The recent discussion of Old School versus New School booksellers reminds me of the old saying: "The world is made up of two kinds of people: those who lump people into two categories, and those who don't." Sellers in the used book trade are by nature opinionated, independent thinkers - ask six booksellers a question, and you are likely to get a dozen different opinions - so trying to neatly divvy them up into two camps may be an exercise in futility.

That said, there is still value in discussing two theoretical opposing themes in current bookselling, with the explicit acknowledgment that the real-world situation is far more complex. This article will examine different attitudes towards the importance of learning the language of books.

But first, a little historic digression ...

This summer, my family went on a camping trip to Indian mound country in southern Ohio.
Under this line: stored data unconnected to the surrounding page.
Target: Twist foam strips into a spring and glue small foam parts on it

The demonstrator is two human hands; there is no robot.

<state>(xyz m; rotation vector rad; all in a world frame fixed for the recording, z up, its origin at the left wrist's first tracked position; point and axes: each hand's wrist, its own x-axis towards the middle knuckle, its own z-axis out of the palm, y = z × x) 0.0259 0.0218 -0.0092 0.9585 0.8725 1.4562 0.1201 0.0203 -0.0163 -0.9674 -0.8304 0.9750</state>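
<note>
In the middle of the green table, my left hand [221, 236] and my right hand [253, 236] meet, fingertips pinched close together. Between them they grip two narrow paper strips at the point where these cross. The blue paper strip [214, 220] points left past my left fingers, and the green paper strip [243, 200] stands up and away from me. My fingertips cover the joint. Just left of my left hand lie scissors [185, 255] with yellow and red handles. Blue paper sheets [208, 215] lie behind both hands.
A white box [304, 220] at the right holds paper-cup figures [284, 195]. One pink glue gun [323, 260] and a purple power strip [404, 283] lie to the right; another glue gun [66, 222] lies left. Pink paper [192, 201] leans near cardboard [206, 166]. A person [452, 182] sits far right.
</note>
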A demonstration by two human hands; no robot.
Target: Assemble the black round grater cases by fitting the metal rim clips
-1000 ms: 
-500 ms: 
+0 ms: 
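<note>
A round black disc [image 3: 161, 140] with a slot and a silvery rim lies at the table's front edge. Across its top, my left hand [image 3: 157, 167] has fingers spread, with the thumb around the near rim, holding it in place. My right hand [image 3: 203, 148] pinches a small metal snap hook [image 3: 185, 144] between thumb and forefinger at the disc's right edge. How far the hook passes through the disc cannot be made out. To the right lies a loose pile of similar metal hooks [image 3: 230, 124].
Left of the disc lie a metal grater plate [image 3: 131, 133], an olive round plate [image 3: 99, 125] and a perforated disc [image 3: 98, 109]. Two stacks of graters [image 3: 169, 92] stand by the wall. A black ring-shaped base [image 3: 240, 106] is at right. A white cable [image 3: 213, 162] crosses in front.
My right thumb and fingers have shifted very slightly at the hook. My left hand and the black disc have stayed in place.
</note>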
We planned our trip to take us out through western Maryland, Pennsylvania and West Virginia to do some sight seeing along the old National Road.

The building of the National Road and the later construction of canals and railroads caused major changes in the American social and business cultures. In much the same way, the advent of the Internet - the so-called Information Superhighway - has radically changed the economic and social landscape of the world. Any technology that directly impacts the flow of information and goods has a fundamental effect on the marketplace. In early nineteenth century America, the technology was road building, in the latter half of the nineteenth century, rail transport, and in the twentieth century, there were two major technologies: first, the internal combustion engine, which initiated another round of road building (cf. the US interstate system); and second, air transport. And finally, the late-twentieth century to today has seen the burgeoning growth of the Internet.

Scattered along the old National Road are the remnants and ruins of numerous towns - in particular, businesses that at one time flourished as a result of trade, the continuous movement of goods and people. Stables, inns and tollhouses are three examples. A traveler might only expect to go 15 to 30 miles in a day, so the National Road afforded much commercial opportunity along its entire length. When rail transport arrived and diverted much of the traffic away from the National Road, the economic landscape changed, and many of these businesses simply disappeared.

It is a BookThink precept that concealed within the heart of change is opportunity. Prior to 1990 - admittedly a somewhat arbitrary date - bookselling had remained essentially unchanged for generations. Of course, there were important historical changing forces at work in the 20th century - two world wars; the Great Depression, etc., and there were noteworthy changes within the bookselling trade - the rise and decline of individual authors, collections and institutions; the growing significance and value of dust jackets; the hypermodern phenomena, and so on. But bookselling itself remained largely the same. Stories of the grand old booksellers teaching the trade to lowly apprentices, who then took over the businesses or went out to start their own ... these Horatio Alger tales were as common in the 1930s as they were 50 or so years later. The language of the trade was passed on from one generation of sellers to the next and indeed helped to define the trade and the professionals who practiced it. Just as two rocket scientists who've never met can have lively discussions about SRBs, discharge coefficients and ablation, so too could two booksellers happily discuss aeg, intaglio, and yapps - preferably over brandy and cigars.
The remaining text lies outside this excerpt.